Newnan’s six historic districts—all on the national register—contain some of Georgia’s most beautiful houses and commercial buildings. The houses are represented by the antebellum and Victorian styles that dominated Newnan’s early and mid-19th century development. Buildings that make up the Central Business District comprise several architectural styles, including Neoclassical, Italianate, Classical Revival, Romanesque, and Victorian. Learn more about Newnan’s historical districts below.

Cole Town

Named for R.D. Cole Company, this historic district is an example of a residential neighborhood which developed around a major industry. Founded in 1854, the R.D. Cole Company produced a wide variety of architectural woodwork, trusses, industrial machinery, and water towers that are still known worldwide. The company’s woodwork distinguishes the district’s residential architecture. Also in the district is a representation of the experimental approach to concrete and reinforced concrete bridges in the early 20th century.
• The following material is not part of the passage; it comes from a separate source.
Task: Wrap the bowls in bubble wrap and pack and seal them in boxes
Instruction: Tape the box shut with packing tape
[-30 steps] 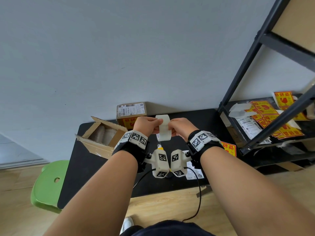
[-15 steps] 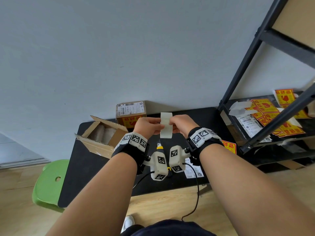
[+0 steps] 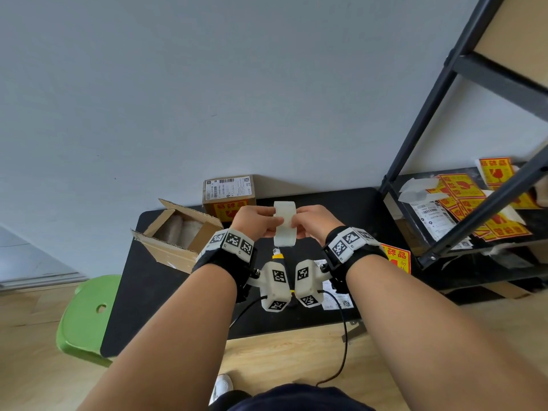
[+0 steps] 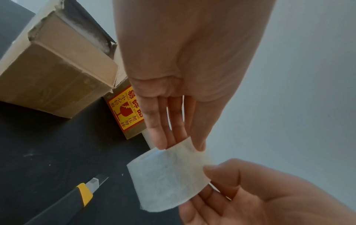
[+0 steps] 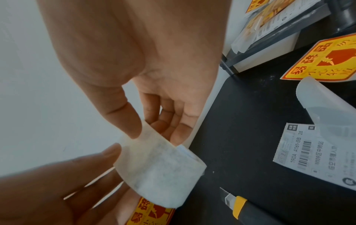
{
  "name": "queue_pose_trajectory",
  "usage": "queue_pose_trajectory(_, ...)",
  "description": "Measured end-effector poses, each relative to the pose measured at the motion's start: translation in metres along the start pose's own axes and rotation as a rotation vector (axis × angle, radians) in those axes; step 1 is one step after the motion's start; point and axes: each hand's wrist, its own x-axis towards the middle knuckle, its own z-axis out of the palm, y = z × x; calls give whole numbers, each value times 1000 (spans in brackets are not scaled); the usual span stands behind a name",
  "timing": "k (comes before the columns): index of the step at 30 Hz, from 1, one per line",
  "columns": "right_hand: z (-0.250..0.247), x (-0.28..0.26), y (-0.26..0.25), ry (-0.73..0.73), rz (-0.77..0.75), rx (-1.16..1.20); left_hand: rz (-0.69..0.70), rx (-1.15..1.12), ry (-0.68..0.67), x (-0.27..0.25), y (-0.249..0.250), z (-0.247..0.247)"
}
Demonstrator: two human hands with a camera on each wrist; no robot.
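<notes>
At frame centre, the left hand [image 3: 254, 222] and right hand [image 3: 311, 221] each pinch one side of a thin white label sheet [image 3: 284, 223], held above the black table [image 3: 154, 280]; it looks light, floppy and likely sticky, best held by its edges. Below lies a utility knife [image 4: 77, 196]; farther, upper left, sit the open box [image 3: 175, 232] and a sealed box [image 3: 228, 194], neither obstructing.
</notes>
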Motion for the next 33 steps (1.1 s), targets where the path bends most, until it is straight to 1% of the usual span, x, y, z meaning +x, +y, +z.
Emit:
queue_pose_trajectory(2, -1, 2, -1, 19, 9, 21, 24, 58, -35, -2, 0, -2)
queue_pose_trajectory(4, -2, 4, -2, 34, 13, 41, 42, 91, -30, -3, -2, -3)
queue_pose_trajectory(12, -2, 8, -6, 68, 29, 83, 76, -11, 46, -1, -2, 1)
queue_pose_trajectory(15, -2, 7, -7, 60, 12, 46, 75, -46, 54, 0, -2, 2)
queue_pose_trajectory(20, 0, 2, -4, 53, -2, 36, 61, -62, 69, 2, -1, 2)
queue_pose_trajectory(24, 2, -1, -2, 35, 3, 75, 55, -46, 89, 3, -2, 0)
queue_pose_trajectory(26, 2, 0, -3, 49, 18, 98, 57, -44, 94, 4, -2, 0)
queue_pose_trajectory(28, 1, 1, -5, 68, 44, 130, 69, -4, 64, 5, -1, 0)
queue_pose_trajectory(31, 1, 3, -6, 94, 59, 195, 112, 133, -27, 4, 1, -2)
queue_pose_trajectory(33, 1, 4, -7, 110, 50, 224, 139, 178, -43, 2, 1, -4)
Even though this district was laid out in 1828, it remains an example of a well-planned neighborhood with schools, parks, tree-line streets and churches. Walkways, fences, formal gardens, and open lawns with hedges accent the wide range of architectural styles in this 100 plus acre district. Land Lot #58 on the corner of College and Temple was designated the “academy” lot and was the site of seven schools from 1829-1975. The Male Academy, which prepared the young men of Newnan for college, serves as a museum today (maintained by The Newnan Coweta Historical Society). The museum has received recognition for the extensive collection of antique clothing and also includes a large display of Civil War artifacts. This historic building was moved to College Street and is city maintained.
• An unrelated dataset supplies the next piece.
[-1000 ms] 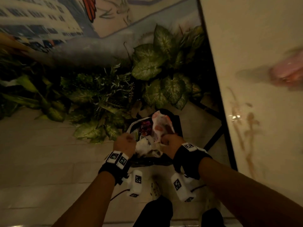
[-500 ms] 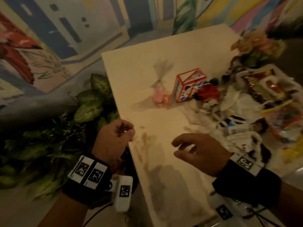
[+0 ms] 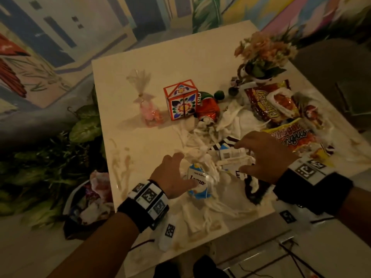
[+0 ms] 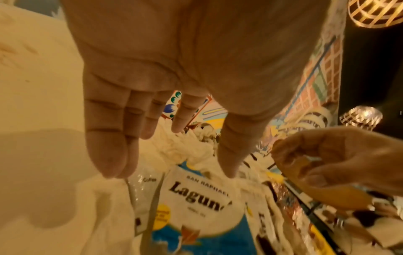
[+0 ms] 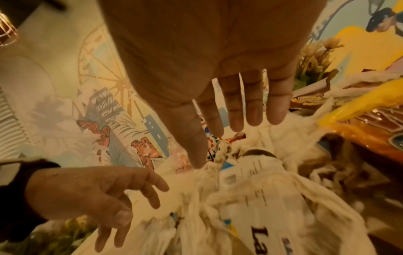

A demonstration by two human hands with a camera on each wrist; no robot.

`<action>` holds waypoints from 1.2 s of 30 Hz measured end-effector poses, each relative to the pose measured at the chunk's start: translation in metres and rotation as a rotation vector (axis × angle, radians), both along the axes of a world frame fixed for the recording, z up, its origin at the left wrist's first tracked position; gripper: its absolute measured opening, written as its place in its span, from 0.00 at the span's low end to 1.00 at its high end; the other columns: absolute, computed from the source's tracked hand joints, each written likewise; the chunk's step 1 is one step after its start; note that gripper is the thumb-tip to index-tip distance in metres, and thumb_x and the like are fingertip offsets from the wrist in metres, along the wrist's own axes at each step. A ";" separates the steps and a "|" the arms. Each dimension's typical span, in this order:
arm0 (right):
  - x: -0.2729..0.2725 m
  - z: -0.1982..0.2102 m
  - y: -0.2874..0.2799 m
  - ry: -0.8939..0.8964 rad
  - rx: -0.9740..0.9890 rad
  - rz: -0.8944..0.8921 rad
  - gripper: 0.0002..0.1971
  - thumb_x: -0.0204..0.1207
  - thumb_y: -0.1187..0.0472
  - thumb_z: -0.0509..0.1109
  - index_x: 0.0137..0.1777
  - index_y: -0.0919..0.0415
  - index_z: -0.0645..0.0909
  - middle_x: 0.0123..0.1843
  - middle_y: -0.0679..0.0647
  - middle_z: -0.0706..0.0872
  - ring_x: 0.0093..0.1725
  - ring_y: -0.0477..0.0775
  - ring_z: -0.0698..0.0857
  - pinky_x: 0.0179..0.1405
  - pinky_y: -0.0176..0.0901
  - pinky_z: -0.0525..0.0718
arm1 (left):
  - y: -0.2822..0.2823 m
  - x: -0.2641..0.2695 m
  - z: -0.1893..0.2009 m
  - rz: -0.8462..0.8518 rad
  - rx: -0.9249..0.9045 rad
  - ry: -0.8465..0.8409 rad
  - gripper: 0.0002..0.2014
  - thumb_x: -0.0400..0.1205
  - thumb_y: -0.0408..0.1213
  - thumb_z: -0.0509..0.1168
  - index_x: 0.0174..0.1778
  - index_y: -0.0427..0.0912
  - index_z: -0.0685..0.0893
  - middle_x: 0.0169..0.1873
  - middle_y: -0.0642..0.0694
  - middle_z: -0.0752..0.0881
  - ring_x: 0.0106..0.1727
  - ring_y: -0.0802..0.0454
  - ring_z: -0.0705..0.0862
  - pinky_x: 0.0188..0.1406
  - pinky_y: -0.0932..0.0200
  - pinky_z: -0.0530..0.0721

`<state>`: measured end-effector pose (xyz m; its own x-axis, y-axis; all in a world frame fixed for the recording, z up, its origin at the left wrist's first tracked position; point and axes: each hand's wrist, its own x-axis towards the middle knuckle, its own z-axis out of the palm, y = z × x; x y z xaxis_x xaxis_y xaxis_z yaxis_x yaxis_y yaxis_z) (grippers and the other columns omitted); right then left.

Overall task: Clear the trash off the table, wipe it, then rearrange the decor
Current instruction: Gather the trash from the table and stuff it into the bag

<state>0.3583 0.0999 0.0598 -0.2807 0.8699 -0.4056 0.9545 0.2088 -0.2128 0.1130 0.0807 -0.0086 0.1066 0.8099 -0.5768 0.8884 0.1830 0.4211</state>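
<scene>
Trash: crumpled white napkins (image 3: 197, 146) and blue-and-white "Laguna" wrappers (image 3: 197, 183) heaped at the near middle of the surface (image 3: 128, 81); snack bags (image 3: 269, 105) and a crushed red can (image 3: 207, 108) lie farther back and right.
Left hand (image 3: 172, 177): released, fingers straight, spread above the nearest Laguna wrapper; contact cannot be told.
Right hand (image 3: 263, 155): released, fingers loosely bent, over the napkin heap and a second wrapper; grasping nothing.
Step (judged): both hands closing in to gather a load; most trash not yet cleared.
Decor: patterned gift box (image 3: 180, 101), pink favour bag (image 3: 148, 111) and flower pot (image 3: 261, 57) stand among or just beside the litter.
Bin bag (image 3: 88, 205): on the floor at the left edge of the surface, part filled.
Stain: brown smears (image 3: 120, 165) near that edge.
Risk 1: a wide scoop may drag the can against the gift box and tip it.
Risk 2: loose napkin strips may slip from an overfull grasp onto the floor.
Risk 3: paper pulled through the smears would spread them.
</scene>
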 end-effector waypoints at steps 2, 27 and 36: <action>0.001 -0.008 -0.003 -0.040 -0.011 0.034 0.35 0.65 0.43 0.76 0.72 0.44 0.67 0.71 0.49 0.68 0.70 0.54 0.67 0.69 0.50 0.72 | -0.004 0.009 -0.002 -0.002 -0.050 0.069 0.54 0.61 0.72 0.70 0.79 0.55 0.53 0.73 0.43 0.63 0.66 0.42 0.78 0.57 0.50 0.81; -0.030 -0.072 0.023 -0.089 0.039 0.201 0.23 0.76 0.60 0.65 0.71 0.48 0.68 0.74 0.56 0.63 0.68 0.63 0.63 0.58 0.59 0.79 | -0.047 0.040 -0.032 -0.125 0.063 0.091 0.45 0.72 0.48 0.74 0.78 0.68 0.51 0.80 0.46 0.44 0.62 0.33 0.79 0.58 0.47 0.83; -0.037 -0.066 0.033 0.008 -0.040 0.149 0.06 0.75 0.61 0.65 0.51 0.56 0.75 0.52 0.57 0.79 0.54 0.61 0.77 0.48 0.50 0.78 | -0.035 0.047 -0.034 -0.057 0.235 0.036 0.30 0.75 0.34 0.71 0.72 0.51 0.67 0.74 0.39 0.58 0.52 0.33 0.83 0.49 0.51 0.83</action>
<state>0.3216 0.1326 -0.0058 -0.4088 0.8017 -0.4361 0.9119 0.3395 -0.2308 0.1596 0.0459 -0.0423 0.1384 0.9157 -0.3773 0.9097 0.0331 0.4141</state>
Laid out in 1828, the nine square block district is an example of the Washington-type plan in Georgia, which includes wide avenues and a public square. The Square is anchored by the present Neo-Greek Revival courthouse, which was built in 1904. The dome, which rises more than 100 feet above the square, was fitted for a four-face clock that was originally hand wound but was converted to electric in the mid 1900’s. The former Carnegie Library, the first Carnegie-endowed library in Georgia, is within this district, as well as four religious structures that represent the religious presence in central business districts. The historic black commercial section along East Broad Street is a rare survivor of the once common segregation of black and white commercial areas. Combined, the district tells the story of Newnan’s rich commercial history in the early 19th Century.
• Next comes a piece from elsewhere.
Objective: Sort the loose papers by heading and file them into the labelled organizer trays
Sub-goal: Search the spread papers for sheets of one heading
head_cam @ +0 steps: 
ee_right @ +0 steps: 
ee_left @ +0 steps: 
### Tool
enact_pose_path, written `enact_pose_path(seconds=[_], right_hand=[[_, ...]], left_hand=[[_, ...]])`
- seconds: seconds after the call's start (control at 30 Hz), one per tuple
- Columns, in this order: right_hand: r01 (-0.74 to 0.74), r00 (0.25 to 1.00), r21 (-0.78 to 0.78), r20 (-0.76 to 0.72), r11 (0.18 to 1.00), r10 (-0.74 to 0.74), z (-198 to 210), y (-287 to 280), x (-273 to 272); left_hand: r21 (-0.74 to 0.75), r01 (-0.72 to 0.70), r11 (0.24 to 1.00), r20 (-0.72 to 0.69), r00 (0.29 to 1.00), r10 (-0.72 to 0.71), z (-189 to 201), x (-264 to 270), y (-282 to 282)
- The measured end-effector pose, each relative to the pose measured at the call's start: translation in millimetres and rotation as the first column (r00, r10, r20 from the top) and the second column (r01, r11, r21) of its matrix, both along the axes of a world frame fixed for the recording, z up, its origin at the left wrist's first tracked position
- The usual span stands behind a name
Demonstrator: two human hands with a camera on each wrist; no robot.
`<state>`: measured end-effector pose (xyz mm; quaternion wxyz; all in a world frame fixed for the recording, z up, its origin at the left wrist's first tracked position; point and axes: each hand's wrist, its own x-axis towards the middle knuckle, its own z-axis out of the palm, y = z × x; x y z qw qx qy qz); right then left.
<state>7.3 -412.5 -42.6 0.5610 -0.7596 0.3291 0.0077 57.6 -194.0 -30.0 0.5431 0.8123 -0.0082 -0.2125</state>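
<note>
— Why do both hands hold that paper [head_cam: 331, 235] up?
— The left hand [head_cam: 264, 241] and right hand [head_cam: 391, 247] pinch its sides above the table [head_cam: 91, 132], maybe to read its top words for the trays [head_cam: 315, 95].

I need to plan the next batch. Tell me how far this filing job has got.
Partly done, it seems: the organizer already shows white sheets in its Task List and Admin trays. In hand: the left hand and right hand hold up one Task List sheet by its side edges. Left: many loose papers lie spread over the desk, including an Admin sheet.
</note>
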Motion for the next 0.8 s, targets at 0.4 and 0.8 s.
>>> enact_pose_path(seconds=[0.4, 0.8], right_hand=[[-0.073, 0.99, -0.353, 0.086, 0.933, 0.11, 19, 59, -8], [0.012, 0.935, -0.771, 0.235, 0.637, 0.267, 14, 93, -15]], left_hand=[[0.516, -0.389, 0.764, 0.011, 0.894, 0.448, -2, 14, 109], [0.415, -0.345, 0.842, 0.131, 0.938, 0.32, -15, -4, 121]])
This 61 acre residential neighborhood along two major highways was developed over 100 years ago and is in contrast to the planned layouts. This is a patterned development, in which the oldest principal streets are lined with the oldest and grandest houses, and the later infill streets are lined with the newer and smaller houses. Many of the larger, grander houses were home to many of Newnan’s prominent citizens. The district Civil War ties are represented in the antebellum house known as Buena Vista, which served as Confederate headquarters during the Battle of Brown’s Mill in July 1864.

Newnan Cotton Mill & Mill Village

The latest site on the National Register was listed in April 2002. The Newnan Cotton Mill was established in 1888 along the A & WP (now CSX) Railroad on East Washington Street. The Mill Village sprung up in the surrounding area, bordered by the railroad on the west, Washington Street on the south, Wilcoxen Street on the north, and Farmer Street on the east. The area is still a fine example of early 20th century Georgia mill villages, while the mill itself now serves as the home of an upscale loft apartment complex.

Platinum Point

As the name indicates, this 43 acre district is a collection of fine houses built by wealthy Newnan citizens. Developed just north of town along a major highway, Platinum Point emerged with the increased use of automobiles. The automobile influence is evident by the many out-buildings used mostly as car garages. The earliest building in the district is the 1895 Queen Anne style house with asymmetrical massing and wraparound porch. Built in a park-like atmosphere, the district presents an excellent and diverse variety of Revival Style architecture popular in the early 20 th century.